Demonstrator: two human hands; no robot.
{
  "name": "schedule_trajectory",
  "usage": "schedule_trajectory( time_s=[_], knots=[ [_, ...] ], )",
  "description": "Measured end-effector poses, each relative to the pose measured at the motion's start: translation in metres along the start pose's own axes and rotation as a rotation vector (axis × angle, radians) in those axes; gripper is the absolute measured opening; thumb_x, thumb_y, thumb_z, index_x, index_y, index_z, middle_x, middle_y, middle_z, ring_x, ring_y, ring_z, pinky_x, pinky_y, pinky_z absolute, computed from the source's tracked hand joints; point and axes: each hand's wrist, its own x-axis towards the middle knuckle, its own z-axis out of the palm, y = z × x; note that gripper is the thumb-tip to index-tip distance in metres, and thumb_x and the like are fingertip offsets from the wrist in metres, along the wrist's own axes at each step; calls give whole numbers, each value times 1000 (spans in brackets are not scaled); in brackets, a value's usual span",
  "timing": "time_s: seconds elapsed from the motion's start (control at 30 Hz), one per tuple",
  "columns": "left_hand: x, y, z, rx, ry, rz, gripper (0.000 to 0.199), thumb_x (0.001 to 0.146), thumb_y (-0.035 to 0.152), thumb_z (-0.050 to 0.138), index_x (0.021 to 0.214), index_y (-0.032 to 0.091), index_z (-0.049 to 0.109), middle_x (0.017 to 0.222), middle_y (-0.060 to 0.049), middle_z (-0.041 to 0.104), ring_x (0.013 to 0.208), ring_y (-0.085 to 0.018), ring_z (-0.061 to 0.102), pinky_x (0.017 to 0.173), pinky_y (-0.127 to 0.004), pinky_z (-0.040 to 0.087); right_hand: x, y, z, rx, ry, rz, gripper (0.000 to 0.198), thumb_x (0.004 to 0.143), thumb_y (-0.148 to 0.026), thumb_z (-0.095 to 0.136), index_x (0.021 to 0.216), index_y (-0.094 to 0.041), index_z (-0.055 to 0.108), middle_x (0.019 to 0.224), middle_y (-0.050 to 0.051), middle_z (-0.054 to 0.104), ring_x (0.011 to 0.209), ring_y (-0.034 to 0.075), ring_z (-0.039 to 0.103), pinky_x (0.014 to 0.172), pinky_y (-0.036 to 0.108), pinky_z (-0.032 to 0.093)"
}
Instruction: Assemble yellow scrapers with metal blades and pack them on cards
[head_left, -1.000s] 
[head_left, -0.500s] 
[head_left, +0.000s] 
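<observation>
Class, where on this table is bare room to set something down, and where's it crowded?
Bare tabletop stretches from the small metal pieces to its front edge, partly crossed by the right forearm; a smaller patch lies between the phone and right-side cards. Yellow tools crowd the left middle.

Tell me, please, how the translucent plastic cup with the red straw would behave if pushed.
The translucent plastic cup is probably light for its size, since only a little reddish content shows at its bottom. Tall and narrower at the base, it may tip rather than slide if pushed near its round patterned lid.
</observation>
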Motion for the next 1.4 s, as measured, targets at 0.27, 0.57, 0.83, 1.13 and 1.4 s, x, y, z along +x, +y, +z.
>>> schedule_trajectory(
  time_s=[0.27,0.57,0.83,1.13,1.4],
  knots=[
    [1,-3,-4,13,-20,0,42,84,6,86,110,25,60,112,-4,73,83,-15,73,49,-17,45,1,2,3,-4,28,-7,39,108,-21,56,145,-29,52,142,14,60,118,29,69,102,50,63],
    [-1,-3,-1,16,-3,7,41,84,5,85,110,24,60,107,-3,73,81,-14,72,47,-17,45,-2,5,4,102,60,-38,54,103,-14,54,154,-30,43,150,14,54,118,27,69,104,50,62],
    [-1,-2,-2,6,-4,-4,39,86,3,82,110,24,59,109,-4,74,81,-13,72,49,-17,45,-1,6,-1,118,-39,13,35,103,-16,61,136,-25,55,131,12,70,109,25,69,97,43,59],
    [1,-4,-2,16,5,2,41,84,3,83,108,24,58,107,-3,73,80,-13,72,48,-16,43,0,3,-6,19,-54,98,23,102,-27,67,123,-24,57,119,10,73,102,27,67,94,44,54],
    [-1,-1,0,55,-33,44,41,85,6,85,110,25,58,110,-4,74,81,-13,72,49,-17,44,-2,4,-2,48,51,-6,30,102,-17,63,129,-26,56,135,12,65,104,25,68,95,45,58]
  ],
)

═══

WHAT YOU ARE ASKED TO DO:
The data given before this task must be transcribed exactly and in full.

FINAL ANSWER:
Demonstrator: two human hands; no robot.
{
  "name": "schedule_trajectory",
  "usage": "schedule_trajectory( time_s=[_], knots=[ [_, ...] ], )",
  "description": "Measured end-effector poses, each relative to the pose measured at the motion's start: translation in metres along the start pose's own axes and rotation as a rotation vector (axis × angle, radians) in those axes; gripper is the absolute measured opening; thumb_x, thumb_y, thumb_z, index_x, index_y, index_z, middle_x, middle_y, middle_z, ring_x, ring_y, ring_z, pinky_x, pinky_y, pinky_z absolute, computed from the source's tracked hand joints; point and axes: each hand's wrist, its own x-axis towards the middle knuckle, its own z-axis out of the palm, y = z × x; note that gripper is the thumb-tip to index-tip distance in metres, and thumb_x and the like are fingertip offsets from the wrist in metres, along the wrist's own axes at each step; calls give whole numbers, each value times 1000 (spans in brackets are not scaled); in brackets, a value's usual span",
  "timing": "time_s: seconds elapsed from the motion's start (control at 30 Hz), one per tuple",
  "columns": "left_hand: x, y, z, rx, ry, rz, gripper (0.000 to 0.199), thumb_x (0.001 to 0.146), thumb_y (-0.035 to 0.152), thumb_z (-0.050 to 0.138), index_x (0.021 to 0.214), index_y (-0.032 to 0.091), index_z (-0.049 to 0.109), middle_x (0.017 to 0.222), middle_y (-0.060 to 0.049), middle_z (-0.041 to 0.104), ring_x (0.013 to 0.208), ring_y (-0.085 to 0.018), ring_z (-0.061 to 0.102), pinky_x (0.017 to 0.173), pinky_y (-0.127 to 0.004), pinky_z (-0.040 to 0.087); right_hand: x, y, z, rx, ry, rz, gripper (0.000 to 0.198), thumb_x (0.004 to 0.143), thumb_y (-0.148 to 0.026), thumb_z (-0.095 to 0.136), index_x (0.021 to 0.216), index_y (-0.094 to 0.041), index_z (-0.055 to 0.108), middle_x (0.019 to 0.224), middle_y (-0.050 to 0.051), middle_z (-0.054 to 0.104), ring_x (0.011 to 0.209), ring_y (-0.034 to 0.075), ring_z (-0.039 to 0.103), pinky_x (0.014 to 0.172), pinky_y (-0.036 to 0.108), pinky_z (-0.032 to 0.093)"
}
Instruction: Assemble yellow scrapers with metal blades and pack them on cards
[head_left, -1.000s] 
[head_left, -0.500s] 
[head_left, +0.000s] 
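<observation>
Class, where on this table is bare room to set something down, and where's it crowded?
Bare tabletop stretches from the small metal pieces to its front edge, partly crossed by the right forearm; a smaller patch lies between the phone and right-side cards. Yellow tools crowd the left middle.

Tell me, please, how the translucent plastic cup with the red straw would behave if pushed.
The translucent plastic cup is probably light for its size, since only a little reddish content shows at its bottom. Tall and narrower at the base, it may tip rather than slide if pushed near its round patterned lid.
</observation>
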Motion for the next 1.4 s, as measured, targets at 0.27, 0.57, 0.83, 1.13 and 1.4 s, x, y, z along +x, +y, +z.
>>> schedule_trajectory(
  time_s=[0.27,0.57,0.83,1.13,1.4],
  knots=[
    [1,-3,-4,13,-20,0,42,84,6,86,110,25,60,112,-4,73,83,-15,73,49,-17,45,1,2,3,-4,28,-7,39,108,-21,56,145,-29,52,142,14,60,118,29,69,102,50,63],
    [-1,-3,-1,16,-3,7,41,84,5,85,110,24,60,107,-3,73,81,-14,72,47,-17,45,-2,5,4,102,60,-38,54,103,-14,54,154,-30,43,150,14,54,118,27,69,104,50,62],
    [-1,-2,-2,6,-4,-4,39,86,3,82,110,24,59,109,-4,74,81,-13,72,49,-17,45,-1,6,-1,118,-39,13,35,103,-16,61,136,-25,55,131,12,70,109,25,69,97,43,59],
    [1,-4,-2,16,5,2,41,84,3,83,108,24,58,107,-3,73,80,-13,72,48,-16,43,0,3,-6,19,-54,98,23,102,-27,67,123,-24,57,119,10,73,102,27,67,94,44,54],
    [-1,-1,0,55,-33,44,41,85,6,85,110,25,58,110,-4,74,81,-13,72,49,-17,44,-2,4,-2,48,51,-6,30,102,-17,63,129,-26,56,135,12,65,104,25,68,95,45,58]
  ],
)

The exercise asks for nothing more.